Prof. Obiero said without adequate Health Financing as stipulated in Abuja, we as Third World countries cannot reverse the woes of doctors getting paid less than Members of the County Assemblies (MCAs).

How did Kenyans respond to the coronavirus? Was it willingness or skepticism? He questioned the prevailing narrative on COVID-19, with 767, 518, 723 confirmed cases and 6,947,192 deaths globally.

This is why the duo agreed that Risk Management and Communication to mitigate against the Corona virus were vital at an early stage before the pandemic escalated into a global crisis.

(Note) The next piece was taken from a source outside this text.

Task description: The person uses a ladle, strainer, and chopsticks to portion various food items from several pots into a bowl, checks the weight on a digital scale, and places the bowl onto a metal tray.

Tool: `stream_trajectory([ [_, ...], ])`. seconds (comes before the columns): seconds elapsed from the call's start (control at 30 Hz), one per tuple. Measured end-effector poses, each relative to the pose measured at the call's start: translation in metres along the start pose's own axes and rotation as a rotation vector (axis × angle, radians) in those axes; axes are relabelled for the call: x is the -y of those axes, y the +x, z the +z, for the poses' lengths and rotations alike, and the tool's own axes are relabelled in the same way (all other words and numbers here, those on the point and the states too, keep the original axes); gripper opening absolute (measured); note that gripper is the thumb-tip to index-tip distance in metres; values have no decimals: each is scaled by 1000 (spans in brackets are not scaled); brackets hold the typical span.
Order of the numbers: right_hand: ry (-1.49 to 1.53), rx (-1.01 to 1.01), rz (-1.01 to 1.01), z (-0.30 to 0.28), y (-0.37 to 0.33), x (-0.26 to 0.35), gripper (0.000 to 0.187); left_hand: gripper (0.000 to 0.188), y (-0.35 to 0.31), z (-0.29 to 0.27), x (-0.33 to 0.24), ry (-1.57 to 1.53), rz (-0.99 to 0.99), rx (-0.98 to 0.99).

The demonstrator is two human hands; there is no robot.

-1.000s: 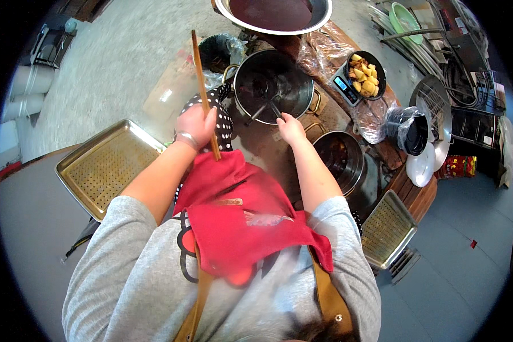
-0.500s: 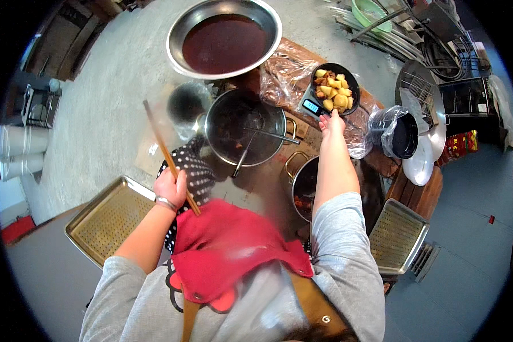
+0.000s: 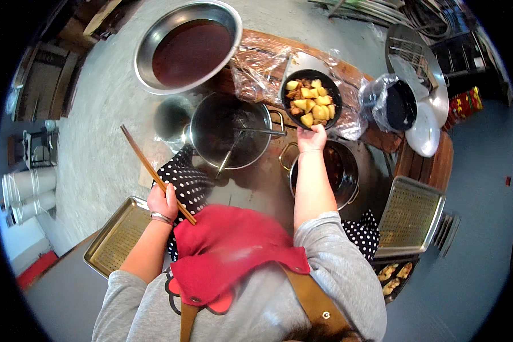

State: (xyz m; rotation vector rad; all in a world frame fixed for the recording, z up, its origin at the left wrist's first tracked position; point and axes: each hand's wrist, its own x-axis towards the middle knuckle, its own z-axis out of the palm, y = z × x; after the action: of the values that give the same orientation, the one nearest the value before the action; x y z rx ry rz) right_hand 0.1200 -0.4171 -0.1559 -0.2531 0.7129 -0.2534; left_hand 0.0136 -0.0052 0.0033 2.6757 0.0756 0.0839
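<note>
My right hand [image 3: 312, 138] grips the near rim of a black bowl [image 3: 336, 108] holding yellow potato chunks and brown pieces, perhaps meat. The bowl is over the near part of a pale kitchen scale [image 3: 305, 62], whose display is hidden. Long brown chopsticks [image 3: 145, 162] are closed in my left hand [image 3: 162, 200], slanting up and left beside my apron. Ahead stands a steel pot [image 3: 202, 122] with a long-handled utensil [image 3: 229, 155] and a metal handle across it. Under my right forearm is a second pot [image 3: 342, 171] with dark contents.
A wide metal basin [image 3: 145, 67] of dark red-brown liquid stands at the far left. Plastic-wrapped black bowls [image 3: 402, 105] and a white lid-like dish [image 3: 423, 137] lie right of the scale. Perforated trays [image 3: 413, 219] flank me. Clear plastic film [image 3: 256, 65] covers the wooden bench.
My right hand has taken firmer hold of the bowl and shifted it toward me, covering the scale's display. The view has swung right. My left hand still holds the chopsticks.
</note>
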Motion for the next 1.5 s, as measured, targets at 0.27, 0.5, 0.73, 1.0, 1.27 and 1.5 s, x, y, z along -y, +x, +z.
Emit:
stream_trajectory([
  [0.27,166,176,-10,-20,-93,35,55,42,-6,13,6,-33,-165,41],
  [0.5,150,278,-275,-20,-230,133,43,53,-6,13,29,-94,27,1],
  [0.73,213,154,-630,-125,-343,235,58,55,-4,15,2,40,30,43],
  [1.0,374,-251,-1002,-347,-467,310,50,65,21,17,14,-65,-101,101],
  [1.27,576,-585,-1039,-438,-554,328,32,63,43,-18,-3,185,95,77],
  [1.5,555,-738,-953,-516,-564,351,27,50,44,-50,-13,361,159,5],
])
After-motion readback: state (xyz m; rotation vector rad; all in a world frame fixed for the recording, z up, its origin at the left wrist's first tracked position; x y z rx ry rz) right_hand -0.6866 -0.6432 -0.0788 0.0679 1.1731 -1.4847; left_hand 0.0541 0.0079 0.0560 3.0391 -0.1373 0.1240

Responding to question-and-answer sessions, the duo said that in Africa, a total of 1137.4 million vaccine doses were received, but only 1084.5 million vaccines were administered.

Prof. Obiero said vaccine apartheid and politics around COVID-19 vaccines greatly frustrated the fight against the pandemic. Whereas some commercialized it, others simply sidelined the African continent.

There are several types of vaccines; protein-based, viral-based, Ribonucleic Acid (RNA), and Deoxyribo-Nucleic acid (DNA), which is the hereditary material in humans and almost all other organisms. RNA forms part of the DNA of a human being.